Next page: GeForce RTX 3060 Ti ray tracing benchmarks
GeForce RTX 3060 Ti ray tracing benchmarks
While we were busy running benchmarks, we flipped on real-time ray tracing and Nvidia’s Deep Learning Super Sampling in a handful of games. Enabling ray tracing imparts a massive performance impact; DLSS’s AI-enhanced image upscaling claws a lot of those frames back. (DLSS can also be activated separately from ray tracing to drive your in-game frame rates beyond what Nvidia’s hardware pumps out natively.) We dove deeper into Ampere’s ray tracing and DLSS performance in our RTX 3080 review if you’re interested in more analysis.
We tested ray tracing capabilities set to Ultra in four games, each deploying a different version of the cutting-edge lighting technology.
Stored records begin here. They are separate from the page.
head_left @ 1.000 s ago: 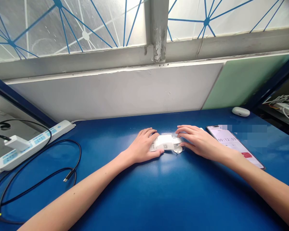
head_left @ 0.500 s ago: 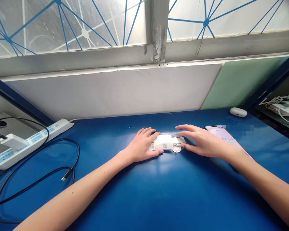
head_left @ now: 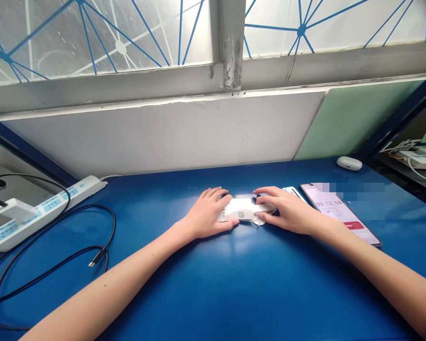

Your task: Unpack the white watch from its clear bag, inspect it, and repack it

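Note:
A small white packet (head_left: 242, 209) with printed labels and a clear plastic flap lies on the blue table (head_left: 234, 284) at the middle. My left hand (head_left: 208, 215) grips its left end, thumb at the near edge and fingers curled over the far side. My right hand (head_left: 287, 210) pinches the right end between thumb and fingers. Both forearms stretch in from the bottom corners.
A phone (head_left: 339, 213) with a running timer on its screen lies just right of my right hand. A white earbud case (head_left: 349, 163) sits at the back right. At the left are a white power strip (head_left: 39, 213) with a charger and a looping black cable (head_left: 74, 255).
My right hand has closed in on the packet's right end, from raised, spread fingers to a pinch. The phone timer went from 12:03 to 12:04. The left hand has stayed put.

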A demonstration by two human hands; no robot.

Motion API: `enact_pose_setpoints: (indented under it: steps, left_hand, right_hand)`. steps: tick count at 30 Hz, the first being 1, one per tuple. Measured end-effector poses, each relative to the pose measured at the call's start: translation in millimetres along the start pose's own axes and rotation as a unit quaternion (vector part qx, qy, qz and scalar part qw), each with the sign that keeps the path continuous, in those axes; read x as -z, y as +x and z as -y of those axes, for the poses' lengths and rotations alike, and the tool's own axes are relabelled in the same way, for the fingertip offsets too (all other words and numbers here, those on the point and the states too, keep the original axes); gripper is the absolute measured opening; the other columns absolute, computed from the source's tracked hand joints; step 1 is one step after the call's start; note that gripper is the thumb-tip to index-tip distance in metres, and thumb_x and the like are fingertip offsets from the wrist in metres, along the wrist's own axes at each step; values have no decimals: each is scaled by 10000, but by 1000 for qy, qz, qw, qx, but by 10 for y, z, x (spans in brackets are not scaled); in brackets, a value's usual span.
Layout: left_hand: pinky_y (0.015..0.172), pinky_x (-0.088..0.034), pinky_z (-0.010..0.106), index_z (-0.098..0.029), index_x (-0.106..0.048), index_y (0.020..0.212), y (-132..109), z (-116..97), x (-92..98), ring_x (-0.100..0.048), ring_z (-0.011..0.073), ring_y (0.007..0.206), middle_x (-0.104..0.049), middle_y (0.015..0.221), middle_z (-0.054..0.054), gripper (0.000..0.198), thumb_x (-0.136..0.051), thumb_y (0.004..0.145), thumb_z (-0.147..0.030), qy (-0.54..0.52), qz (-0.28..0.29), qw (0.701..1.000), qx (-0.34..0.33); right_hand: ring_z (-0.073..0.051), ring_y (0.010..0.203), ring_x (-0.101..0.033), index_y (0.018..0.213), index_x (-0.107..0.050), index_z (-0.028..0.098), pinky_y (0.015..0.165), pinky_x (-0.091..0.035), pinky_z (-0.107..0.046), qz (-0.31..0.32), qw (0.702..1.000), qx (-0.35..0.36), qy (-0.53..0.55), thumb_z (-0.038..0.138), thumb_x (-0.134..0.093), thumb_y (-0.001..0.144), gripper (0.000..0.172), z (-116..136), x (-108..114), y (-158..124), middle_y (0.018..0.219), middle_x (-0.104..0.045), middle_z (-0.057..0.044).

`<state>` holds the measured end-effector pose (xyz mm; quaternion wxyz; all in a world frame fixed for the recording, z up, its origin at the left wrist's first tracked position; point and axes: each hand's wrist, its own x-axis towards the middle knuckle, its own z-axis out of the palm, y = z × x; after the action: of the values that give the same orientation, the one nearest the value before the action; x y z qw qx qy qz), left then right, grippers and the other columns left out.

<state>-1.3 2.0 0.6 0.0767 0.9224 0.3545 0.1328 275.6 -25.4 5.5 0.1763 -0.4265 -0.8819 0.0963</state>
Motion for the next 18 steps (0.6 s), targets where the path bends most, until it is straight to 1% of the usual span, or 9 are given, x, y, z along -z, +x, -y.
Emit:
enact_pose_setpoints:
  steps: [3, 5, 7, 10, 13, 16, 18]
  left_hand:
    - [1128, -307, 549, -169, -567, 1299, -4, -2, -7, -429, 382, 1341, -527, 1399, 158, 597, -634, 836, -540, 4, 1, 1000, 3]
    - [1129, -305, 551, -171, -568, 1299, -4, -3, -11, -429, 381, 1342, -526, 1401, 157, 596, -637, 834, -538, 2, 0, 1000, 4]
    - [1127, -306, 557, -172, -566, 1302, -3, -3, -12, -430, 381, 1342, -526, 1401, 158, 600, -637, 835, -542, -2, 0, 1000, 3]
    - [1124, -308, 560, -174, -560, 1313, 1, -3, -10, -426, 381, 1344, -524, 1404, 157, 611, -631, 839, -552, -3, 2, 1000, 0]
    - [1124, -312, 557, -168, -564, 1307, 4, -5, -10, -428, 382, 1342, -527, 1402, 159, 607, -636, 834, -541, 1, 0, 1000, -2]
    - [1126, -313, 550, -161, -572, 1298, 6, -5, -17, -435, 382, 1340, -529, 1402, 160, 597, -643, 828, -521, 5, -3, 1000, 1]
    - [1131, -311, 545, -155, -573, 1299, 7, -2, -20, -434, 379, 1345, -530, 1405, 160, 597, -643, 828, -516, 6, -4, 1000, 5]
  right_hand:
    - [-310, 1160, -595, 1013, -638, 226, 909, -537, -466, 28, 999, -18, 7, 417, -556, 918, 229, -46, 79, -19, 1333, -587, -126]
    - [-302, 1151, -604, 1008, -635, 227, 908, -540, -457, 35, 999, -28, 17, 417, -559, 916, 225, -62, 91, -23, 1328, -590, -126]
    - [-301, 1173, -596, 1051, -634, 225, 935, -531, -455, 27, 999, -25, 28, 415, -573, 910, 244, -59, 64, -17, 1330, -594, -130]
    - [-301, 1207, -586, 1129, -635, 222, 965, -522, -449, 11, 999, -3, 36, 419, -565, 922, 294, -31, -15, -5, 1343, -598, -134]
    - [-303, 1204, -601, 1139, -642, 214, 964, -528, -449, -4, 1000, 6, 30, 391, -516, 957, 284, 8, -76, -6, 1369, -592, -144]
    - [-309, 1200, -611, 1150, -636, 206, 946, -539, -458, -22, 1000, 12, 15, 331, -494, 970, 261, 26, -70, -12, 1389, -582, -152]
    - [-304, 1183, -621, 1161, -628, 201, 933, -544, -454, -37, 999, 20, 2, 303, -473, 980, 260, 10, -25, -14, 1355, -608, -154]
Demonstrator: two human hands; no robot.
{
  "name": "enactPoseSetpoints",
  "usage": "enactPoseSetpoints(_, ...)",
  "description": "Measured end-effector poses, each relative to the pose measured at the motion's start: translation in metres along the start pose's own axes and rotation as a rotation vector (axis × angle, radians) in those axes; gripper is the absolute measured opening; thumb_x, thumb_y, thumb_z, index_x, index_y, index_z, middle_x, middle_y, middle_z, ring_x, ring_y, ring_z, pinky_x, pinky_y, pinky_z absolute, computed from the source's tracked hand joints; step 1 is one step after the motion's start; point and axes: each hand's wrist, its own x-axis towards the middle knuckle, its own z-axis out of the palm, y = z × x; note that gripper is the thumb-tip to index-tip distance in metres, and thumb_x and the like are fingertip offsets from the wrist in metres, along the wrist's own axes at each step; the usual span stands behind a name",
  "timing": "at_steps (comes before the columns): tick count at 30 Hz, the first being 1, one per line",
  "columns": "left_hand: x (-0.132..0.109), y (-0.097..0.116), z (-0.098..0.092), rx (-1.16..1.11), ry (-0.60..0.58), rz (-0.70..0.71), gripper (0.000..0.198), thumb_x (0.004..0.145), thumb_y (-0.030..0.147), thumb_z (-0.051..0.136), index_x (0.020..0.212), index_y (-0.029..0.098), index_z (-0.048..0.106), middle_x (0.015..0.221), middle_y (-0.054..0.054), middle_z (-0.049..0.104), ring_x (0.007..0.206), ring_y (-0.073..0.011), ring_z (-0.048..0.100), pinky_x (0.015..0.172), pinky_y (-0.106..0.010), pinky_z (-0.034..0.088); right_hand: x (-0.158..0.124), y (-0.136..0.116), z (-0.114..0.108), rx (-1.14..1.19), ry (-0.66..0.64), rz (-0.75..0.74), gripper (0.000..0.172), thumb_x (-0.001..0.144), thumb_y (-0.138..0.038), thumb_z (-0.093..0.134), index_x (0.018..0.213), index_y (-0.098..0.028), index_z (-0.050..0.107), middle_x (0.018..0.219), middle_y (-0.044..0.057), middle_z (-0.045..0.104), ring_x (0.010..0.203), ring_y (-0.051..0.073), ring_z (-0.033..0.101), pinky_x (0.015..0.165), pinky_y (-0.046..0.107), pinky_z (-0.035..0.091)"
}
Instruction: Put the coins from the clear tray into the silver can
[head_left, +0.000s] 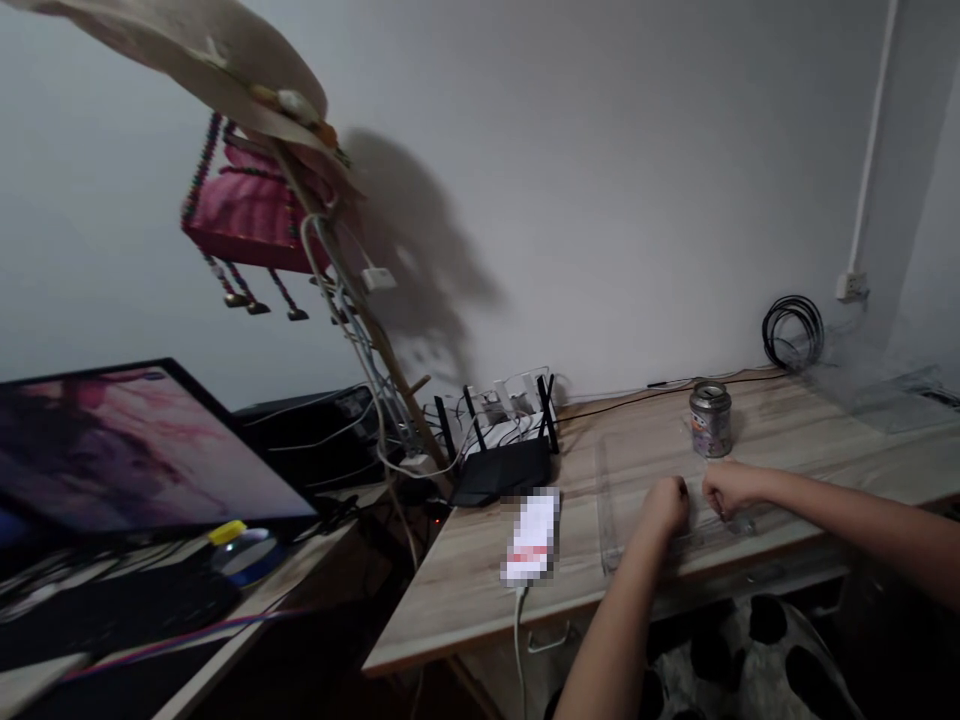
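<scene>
My left hand (pixel 666 505) is closed in a fist low over the wooden desk (pixel 465 610), near its front edge. Just to its right, my right hand (pixel 729 488) is curled with its fingers pointing down; the hands are a small gap apart. Whatever either hand grips is too small or hidden to make out. A clear, see-through sheet or tray (pixel 609 500) lies on the desk beneath and around the hands. Behind my right hand stands a printed metal can (pixel 710 420), upright, with a silvery rim. A small clear object (pixel 742 524) sits beside my right hand.
A lit phone (pixel 532 540) with a white cable lies left of my hands. Behind it are a black router (pixel 502 470) and tangled cables. A monitor (pixel 150 450) and tape roll (pixel 251 556) are at left. A coiled black cable (pixel 793 333) leans against the wall.
</scene>
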Motion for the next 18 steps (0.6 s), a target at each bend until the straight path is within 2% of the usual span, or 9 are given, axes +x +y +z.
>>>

Shadow of the Tomb Raider uses (surprise!) ray-traced shadows; the ray-traced global illumination in Metro Exodus truly transforms the look and feel of that game; Wolfenstein Youngblood and Ubisoft’s strenuous Watch Dogs Legion show off ray-traced reflections on the rival Vulkan and DirectX 12 APIs, respectively. Tomb Raider and Metro use Nvidia’s original DLSS 1.0 implementation, while Wolfenstein and Watch Dogs deploy the faster, better DLSS 2.0.
No real surprises here. The GeForce RTX 3060 Ti is roughly as fast as the last-gen RTX 2080 Super in traditional gaming performance, and it’s roughly as fast in ray tracing performance too. The last-gen RTX 2060 FE couldn’t even run Wolfenstein with ray tracing enabled. We repeatedly received memory capacity warnings onscreen, then the game crashed.
Next page: Power, thermals, and noise
Power draw, thermals, and noise
We test power draw by looping the F1 2020 benchmark at 4K for about 20 minutes after we’ve benchmarked everything else and noting the highest reading on our Watts Up Pro meter, which measures the power consumption of our entire test system. The initial part of the race, where all competing cars are onscreen simultaneously, tends to be the most demanding portion.
This isn’t a worst-case test; we removed the Core i7 8700K’s overclock and specifically chose a GPU-bound game running at a GPU-bound resolution to gauge performance when the graphics card is sweating hard. If you’re playing a game that also hammers the CPU, you could see higher overall system power draws. Consider yourself warned.
The results prove that the Ampere GPU architecture in the RTX 30-series is more power-efficient than the Turing GPUs in last-generation’s RTX 20-series cards, but that the graphics cards themselves draw more power in the same class. The RTX 3060 Ti Founders Edition draws a significant 47 watts less under load than the RTX 2080 Super it topples in performance—a sterling result—but also draws over 40W more than the RTX 2060 Founders Edition. The new card smokes the older 60-class option in raw performance, though.
We test thermals by leaving GPU-Z open during the F1 2020 power draw test, noting the highest maximum temperature at the end.
Nvidia’s radical new cooler continues to impress as it moves down the Founders Edition product stack. Maxing out at a mere 72 degrees under load is a fantastic result for a reference(ish) graphics card, and significantly cooler than the RTX 2080 Super achieved with similar performance levels. Yet it still leaves room for custom variants by partners like Asus, MSI, and EVGA to improve things—especially noise levels.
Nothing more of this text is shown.